§ **REQUIREMENT**:
Isolate every line in the records below with "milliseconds" in it.

= = = = =

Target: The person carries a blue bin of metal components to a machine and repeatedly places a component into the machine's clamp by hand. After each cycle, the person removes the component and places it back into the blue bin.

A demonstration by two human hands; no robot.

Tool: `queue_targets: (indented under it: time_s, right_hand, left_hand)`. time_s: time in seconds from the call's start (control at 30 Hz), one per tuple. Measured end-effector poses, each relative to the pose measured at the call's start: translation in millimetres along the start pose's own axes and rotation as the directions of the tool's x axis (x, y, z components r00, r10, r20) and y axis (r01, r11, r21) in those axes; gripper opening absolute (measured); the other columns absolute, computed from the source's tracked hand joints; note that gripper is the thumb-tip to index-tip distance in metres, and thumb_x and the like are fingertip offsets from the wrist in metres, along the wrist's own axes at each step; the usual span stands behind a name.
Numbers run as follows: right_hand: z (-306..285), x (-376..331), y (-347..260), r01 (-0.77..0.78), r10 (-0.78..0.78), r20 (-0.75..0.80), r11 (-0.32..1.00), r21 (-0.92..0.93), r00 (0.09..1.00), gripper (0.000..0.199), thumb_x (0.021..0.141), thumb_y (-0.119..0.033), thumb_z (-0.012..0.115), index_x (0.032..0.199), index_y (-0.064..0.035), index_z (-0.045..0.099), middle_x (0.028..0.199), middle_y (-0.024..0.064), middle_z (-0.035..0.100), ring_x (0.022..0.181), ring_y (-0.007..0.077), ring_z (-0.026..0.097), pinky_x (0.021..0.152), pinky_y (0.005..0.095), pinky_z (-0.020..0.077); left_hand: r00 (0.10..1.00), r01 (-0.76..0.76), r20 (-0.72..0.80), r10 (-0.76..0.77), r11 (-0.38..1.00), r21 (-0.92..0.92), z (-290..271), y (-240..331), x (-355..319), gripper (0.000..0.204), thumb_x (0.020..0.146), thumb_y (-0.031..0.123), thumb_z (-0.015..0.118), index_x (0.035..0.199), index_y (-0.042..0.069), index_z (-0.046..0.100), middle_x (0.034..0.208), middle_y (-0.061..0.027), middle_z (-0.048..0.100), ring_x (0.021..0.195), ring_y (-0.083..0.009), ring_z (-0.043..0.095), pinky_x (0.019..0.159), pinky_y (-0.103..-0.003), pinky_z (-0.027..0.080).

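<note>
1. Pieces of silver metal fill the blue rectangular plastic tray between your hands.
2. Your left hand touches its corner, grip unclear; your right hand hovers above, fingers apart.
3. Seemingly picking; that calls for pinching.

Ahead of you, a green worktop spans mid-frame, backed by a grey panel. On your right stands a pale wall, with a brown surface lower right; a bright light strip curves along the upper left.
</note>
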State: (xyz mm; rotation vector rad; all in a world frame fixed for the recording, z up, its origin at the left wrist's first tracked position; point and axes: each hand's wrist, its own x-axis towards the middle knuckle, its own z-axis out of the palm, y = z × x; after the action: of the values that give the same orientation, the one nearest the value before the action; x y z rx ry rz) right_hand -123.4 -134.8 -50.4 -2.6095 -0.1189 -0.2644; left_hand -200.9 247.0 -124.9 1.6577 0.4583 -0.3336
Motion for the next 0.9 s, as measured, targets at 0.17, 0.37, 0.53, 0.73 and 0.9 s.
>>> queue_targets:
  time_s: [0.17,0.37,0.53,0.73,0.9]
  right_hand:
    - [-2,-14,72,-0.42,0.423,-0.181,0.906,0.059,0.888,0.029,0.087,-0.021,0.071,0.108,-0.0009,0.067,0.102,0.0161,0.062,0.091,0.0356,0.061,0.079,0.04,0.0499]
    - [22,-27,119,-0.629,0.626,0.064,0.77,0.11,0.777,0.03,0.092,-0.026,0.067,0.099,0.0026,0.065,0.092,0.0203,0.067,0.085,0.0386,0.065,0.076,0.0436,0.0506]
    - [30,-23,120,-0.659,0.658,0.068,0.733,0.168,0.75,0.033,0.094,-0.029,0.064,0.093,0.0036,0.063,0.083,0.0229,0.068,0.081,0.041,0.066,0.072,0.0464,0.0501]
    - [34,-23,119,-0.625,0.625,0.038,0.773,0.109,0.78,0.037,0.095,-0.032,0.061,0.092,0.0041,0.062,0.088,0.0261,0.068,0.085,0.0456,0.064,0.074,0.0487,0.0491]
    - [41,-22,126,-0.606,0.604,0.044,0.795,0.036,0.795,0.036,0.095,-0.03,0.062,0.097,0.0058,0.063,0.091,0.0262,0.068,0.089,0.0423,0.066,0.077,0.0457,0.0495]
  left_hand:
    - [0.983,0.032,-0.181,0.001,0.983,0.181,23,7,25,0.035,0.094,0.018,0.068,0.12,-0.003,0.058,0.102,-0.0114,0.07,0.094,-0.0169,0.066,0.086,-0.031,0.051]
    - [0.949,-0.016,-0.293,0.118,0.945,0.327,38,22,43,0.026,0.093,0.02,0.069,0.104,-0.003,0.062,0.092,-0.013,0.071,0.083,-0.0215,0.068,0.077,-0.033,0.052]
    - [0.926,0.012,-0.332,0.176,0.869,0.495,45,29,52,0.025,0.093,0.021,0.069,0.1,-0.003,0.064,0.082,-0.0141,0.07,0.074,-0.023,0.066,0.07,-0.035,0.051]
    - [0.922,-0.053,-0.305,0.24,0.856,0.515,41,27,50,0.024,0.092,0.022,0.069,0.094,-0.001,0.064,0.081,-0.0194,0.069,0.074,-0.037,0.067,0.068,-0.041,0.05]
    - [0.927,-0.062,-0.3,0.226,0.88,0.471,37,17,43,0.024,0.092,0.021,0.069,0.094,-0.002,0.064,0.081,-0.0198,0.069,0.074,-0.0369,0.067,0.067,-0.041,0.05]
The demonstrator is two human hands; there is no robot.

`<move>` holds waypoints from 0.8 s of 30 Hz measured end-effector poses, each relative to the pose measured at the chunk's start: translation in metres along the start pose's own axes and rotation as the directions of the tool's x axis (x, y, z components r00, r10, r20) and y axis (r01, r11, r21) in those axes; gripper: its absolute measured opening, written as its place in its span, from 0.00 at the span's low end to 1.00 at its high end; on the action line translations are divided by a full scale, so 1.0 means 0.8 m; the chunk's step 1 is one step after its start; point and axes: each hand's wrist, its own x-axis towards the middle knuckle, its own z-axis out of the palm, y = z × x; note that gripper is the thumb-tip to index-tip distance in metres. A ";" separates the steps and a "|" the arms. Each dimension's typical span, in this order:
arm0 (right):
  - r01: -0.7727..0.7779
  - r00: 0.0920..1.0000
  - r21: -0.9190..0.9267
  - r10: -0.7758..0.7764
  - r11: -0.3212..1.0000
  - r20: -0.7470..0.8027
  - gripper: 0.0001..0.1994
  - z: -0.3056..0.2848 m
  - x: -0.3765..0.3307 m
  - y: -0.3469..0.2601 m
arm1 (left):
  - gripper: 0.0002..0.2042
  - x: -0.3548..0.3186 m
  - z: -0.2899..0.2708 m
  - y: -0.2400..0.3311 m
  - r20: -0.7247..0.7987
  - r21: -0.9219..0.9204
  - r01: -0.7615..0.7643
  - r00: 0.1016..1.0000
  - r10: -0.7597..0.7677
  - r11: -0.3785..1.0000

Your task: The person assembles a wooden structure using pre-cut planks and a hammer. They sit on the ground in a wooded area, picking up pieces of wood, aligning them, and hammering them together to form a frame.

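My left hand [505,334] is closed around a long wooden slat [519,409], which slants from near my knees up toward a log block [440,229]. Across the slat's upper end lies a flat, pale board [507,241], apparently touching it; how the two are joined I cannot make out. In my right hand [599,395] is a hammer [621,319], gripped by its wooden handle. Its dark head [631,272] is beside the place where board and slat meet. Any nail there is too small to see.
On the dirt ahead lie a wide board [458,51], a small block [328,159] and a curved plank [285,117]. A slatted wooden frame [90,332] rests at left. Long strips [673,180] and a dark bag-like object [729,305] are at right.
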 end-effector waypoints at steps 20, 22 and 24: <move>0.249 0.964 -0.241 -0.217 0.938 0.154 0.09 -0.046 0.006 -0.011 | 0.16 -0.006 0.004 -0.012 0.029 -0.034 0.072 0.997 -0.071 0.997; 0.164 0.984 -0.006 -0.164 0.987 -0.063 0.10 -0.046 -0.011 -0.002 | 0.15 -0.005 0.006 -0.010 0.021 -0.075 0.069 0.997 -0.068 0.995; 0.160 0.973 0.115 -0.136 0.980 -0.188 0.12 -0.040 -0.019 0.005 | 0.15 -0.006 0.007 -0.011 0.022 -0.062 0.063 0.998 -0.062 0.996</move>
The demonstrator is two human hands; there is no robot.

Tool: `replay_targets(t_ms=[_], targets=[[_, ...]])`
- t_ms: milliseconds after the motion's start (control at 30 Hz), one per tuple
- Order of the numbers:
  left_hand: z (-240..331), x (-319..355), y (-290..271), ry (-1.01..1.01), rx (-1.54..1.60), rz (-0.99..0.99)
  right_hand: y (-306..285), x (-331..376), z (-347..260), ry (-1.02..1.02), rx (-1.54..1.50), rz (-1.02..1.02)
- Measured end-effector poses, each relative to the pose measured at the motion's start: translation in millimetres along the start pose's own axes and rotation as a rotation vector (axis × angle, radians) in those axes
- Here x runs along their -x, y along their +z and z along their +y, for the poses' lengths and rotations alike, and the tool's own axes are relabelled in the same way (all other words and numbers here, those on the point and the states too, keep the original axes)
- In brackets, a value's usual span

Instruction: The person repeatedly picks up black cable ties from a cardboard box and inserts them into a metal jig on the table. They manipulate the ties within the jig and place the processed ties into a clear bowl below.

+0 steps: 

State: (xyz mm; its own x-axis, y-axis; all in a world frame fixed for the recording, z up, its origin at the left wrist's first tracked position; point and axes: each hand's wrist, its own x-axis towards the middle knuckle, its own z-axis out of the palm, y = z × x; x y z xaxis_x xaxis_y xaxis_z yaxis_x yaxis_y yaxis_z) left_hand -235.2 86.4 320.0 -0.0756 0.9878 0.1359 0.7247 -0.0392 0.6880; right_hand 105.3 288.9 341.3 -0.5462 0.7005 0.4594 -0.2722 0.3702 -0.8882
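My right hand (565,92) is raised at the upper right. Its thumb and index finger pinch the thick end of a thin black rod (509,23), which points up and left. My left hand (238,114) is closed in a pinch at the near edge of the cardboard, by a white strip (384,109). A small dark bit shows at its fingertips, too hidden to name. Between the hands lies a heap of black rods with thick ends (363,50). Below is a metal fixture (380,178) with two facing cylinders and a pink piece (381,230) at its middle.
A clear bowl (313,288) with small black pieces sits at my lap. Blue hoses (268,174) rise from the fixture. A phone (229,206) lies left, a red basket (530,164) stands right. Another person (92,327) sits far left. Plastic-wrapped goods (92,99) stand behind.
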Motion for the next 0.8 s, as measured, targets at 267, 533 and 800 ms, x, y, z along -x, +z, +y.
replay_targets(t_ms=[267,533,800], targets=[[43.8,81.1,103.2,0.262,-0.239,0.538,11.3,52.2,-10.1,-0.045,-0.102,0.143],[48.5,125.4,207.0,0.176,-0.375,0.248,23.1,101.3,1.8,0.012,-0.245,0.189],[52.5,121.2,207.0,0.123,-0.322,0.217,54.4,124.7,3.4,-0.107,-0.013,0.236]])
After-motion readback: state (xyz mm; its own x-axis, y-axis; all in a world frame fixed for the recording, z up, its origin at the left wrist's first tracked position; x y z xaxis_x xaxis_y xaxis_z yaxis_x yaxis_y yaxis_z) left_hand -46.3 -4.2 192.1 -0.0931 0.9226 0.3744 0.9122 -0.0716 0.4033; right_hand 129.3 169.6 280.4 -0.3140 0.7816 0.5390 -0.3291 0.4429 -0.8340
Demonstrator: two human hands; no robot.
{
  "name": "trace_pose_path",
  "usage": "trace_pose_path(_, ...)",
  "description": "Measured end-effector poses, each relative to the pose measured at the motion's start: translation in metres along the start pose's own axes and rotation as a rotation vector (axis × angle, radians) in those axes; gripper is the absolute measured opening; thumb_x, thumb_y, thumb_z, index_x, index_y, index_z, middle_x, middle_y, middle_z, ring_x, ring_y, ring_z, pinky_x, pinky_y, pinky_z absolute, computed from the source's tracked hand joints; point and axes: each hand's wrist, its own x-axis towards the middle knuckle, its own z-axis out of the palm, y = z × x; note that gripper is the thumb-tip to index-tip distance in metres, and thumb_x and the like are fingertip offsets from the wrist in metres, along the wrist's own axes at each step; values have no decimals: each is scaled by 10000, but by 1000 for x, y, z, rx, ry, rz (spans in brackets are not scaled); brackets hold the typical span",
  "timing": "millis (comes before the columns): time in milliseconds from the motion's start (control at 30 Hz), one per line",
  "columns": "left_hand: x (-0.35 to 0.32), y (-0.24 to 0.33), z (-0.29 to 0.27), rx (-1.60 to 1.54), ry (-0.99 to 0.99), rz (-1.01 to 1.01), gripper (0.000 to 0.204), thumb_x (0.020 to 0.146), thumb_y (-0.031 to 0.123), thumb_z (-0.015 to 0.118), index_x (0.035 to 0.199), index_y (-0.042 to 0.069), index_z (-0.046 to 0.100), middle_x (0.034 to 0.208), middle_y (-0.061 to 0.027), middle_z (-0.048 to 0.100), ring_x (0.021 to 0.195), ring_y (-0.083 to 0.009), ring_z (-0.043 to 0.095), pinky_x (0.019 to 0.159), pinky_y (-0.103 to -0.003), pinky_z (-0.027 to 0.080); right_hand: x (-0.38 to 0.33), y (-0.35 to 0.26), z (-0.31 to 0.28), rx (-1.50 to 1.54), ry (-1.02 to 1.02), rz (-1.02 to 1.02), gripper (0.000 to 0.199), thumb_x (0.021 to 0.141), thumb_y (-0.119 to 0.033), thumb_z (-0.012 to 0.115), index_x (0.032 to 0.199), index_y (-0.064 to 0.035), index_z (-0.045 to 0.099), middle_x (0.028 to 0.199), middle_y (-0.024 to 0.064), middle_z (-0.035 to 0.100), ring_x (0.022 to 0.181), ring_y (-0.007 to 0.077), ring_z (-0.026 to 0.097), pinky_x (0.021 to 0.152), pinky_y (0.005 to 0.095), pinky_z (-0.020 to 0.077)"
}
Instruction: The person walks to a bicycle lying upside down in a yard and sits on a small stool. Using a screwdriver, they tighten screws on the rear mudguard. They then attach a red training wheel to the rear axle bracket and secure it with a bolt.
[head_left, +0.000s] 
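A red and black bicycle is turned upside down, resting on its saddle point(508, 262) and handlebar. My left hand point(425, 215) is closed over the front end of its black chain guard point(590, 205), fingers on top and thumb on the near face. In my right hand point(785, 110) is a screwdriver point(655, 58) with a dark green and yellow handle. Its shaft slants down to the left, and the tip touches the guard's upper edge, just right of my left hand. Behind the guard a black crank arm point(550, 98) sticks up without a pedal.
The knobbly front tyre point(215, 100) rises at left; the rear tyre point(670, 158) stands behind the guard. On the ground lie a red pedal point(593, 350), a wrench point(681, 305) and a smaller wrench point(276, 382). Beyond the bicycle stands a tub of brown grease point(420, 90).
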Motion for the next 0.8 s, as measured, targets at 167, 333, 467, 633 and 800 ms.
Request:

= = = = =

§ **ANSWER SPACE**:
- t_ms: milliseconds after the motion's start (control at 30 Hz), one per tuple
  "timing": "millis (comes before the columns): time in milliseconds from the motion's start (control at 30 Hz), one per line",

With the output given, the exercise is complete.